In 1768, Cook, a surveyor in the Royal Navy, was commissioned a lieutenant in command of the H.M.S. Endeavor and led an expedition that took scientists to Tahiti to chart the course of the planet Venus. In 1771, he returned to England, having explored the coast of New Zealand and Australia and circumnavigated the globe. Beginning in 1772, he commanded a major mission to the South Pacific and during the next three years explored the Antarctic region, charted the New Hebrides, and discovered New Caledonia. In 1776, he sailed from England again as commander of the H.M.S. Resolution and Discovery and in 1778 made his first visit to the Hawaiian Islands.
Cook and his crew were welcomed by the Hawaiians, who were fascinated by the Europeans’ ships and their use of iron. Cook provisioned his ships by trading the metal, and his sailors traded iron nails for sex. The ships then made a brief stop at Ni’ihau and headed north to look for the western end of a northwest passage from the North Atlantic to the Pacific. Almost one year later, Cook’s two ships returned to the Hawaiian Islands and found a safe harbor in Hawaii’s Kealakekua Bay.

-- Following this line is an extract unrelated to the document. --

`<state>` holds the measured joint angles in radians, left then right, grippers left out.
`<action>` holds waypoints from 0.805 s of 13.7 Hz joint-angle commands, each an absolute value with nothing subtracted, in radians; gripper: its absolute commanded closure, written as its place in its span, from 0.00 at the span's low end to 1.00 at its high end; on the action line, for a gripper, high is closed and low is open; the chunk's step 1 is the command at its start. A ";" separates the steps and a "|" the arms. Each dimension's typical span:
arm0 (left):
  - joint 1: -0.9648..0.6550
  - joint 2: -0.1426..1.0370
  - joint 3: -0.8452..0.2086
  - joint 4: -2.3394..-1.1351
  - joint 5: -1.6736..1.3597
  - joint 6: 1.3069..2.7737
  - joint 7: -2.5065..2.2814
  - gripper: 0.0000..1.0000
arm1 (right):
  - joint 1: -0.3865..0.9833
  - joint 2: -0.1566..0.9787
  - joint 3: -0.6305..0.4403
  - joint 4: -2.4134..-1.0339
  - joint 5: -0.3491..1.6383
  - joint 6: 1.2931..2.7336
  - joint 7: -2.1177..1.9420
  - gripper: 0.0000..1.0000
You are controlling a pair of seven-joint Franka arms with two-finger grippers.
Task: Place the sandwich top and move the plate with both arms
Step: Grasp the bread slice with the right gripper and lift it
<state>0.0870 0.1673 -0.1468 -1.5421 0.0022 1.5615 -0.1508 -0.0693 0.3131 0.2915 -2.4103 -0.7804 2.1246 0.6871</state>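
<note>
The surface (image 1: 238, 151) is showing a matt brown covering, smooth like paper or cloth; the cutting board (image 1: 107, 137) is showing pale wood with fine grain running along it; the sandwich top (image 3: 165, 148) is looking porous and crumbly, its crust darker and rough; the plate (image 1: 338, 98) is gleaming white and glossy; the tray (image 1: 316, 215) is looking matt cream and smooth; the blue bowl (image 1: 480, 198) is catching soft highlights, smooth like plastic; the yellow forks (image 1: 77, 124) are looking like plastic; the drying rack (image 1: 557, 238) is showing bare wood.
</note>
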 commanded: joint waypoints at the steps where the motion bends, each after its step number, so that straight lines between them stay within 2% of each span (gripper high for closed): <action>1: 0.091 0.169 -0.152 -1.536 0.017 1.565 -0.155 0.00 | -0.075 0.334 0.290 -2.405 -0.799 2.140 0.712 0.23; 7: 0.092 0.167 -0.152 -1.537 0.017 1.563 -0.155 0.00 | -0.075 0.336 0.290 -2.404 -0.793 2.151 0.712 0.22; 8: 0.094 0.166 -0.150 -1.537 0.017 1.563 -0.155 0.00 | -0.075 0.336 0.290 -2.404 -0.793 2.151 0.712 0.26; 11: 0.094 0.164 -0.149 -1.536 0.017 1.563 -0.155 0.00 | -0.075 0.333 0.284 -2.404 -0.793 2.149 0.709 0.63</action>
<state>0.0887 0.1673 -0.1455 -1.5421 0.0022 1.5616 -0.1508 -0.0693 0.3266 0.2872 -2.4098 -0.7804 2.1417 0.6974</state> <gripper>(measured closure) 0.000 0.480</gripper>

It is suspected that the Hawaiians attached religious significance to the first stay of the Europeans on their islands. In Cook’s second visit, there was no question of this phenomenon. Kealakekua Bay was considered the sacred harbor of Lono, the fertility god of the Hawaiians, and at the time of Cook’s arrival the locals were engaged in a festival dedicated to Lono. Cook and his compatriots were welcomed as gods and for the next month exploited the Hawaiians’ good will. After one of the crewmembers died, exposing the Europeans as mere mortals, relations became strained. On February 4, 1779, the British ships sailed from Kealakekua Bay, but rough seas damaged the foremast of the Resolution, and after only a week at sea the expedition was forced to return to Hawaii.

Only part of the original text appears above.